Part II therefore of Misir’s Perspective on ‘marginalisation’ published in the Sunday Chronicle of April 6, 2008, is another useless exercise in obfuscatory statistics. The ethnic distribution continues to be meaningless. This is compounded by the author’s refusal to recognise the ‘marginalisation’ of institutions, regardless of ethnic distribution. Once again the allegation on Channel 6’s (last) programme on Friday night, April 11, that the Speaker of the National Assembly was being disciplined is a worrying reference to the marginalisation process.
Misir would certainly be familiar with the well publicised micro-management of the UG Council, for example; and the embarrassing ‘miniaturisation’ (if he insists) of the Vice- Chancellor, amongst others.
Again Misir should be invited to re-read (he couldn’t possibly have missed it!) S.N’s editorial of April 11, 2008, and its explicit reference to the ‘marginalisation’ of the Ministry of Foreign Affairs from which a perceptibly ‘micro-managed’ Foreign Minister has recently demitted his stressed-out office.
Embarrassingly his successor, less than a week in office, has had her views publicly challenged by the Head of the Presidential Secretariat over the matter of Venezuela’s aid to Buxton. This obvious confusion of signals surrounding reporting relationships and accountability may appear to have just emerged, but as a stressor, it is really reflective of the continuum of micro-management from ‘across the road’.

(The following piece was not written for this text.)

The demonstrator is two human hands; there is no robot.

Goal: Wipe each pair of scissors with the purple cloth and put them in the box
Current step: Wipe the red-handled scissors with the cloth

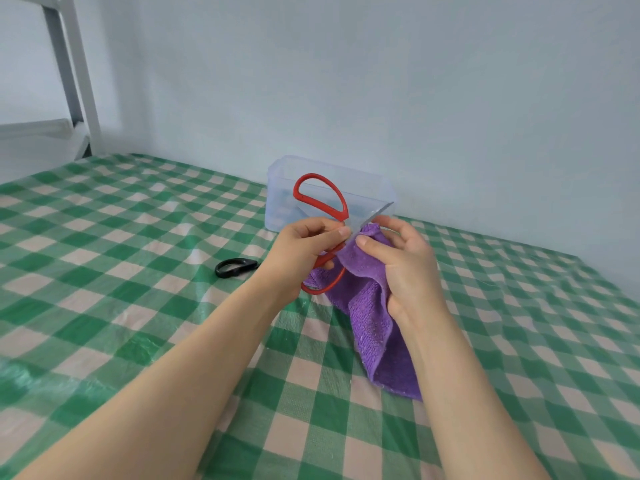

Experiences of the Guyana Water Inc. (listed in Misir’s table as Guyana Water Authority), the Forestry Commission, Guyana Gold Board, Go Invest and the NIS for example, are not necessarily dissimilar.
In one instance an official of a PPP Trade union is the non-executive Director of a Board, with unchallenged responsibility and authority for all appointments. Which brings us to this depressing fact: the ‘Africans’ condescendingly appointed to Public Boards are usually expected to be ‘politically correct’. They are not expected to flex their intellectual muscle. Even ‘politically incorrect’ Indians, however relevantly qualified, are not deemed acceptable. So much for ‘ethnic’ distribution.
But I began by saying that this was not an auspicious time for the Misirs of this world. The recent dictat that has resulted in the closure of Channel 6 for four months must surely be cause for their blushes; and pause for their reflection on the insidious forms of ‘marginalisation’.
Members of the ACB must feel at least discomfited.
Incidentally, this topic was discussed in the press as far back as 2005, when a certain Minister took the same myopic stance as currently espoused. One Joelle Joaquin writing to SN at the time, had this to say: “Marginalisation” is about: the demoralization of the spirit; the consequential diminution of energy and motivation to produce; the loss of hope – which descends into desperation to quit and migrate – all to the detriment of self, family and the community as a whole.
Fundamentally it is the loss of self-respect which unhappily informs the loss of respect for those who caused the condition.
Marginalisation is in fact so endemic a condition in the society that it is accepted as a natural phenomenon, and hardly perceived as an aberration.”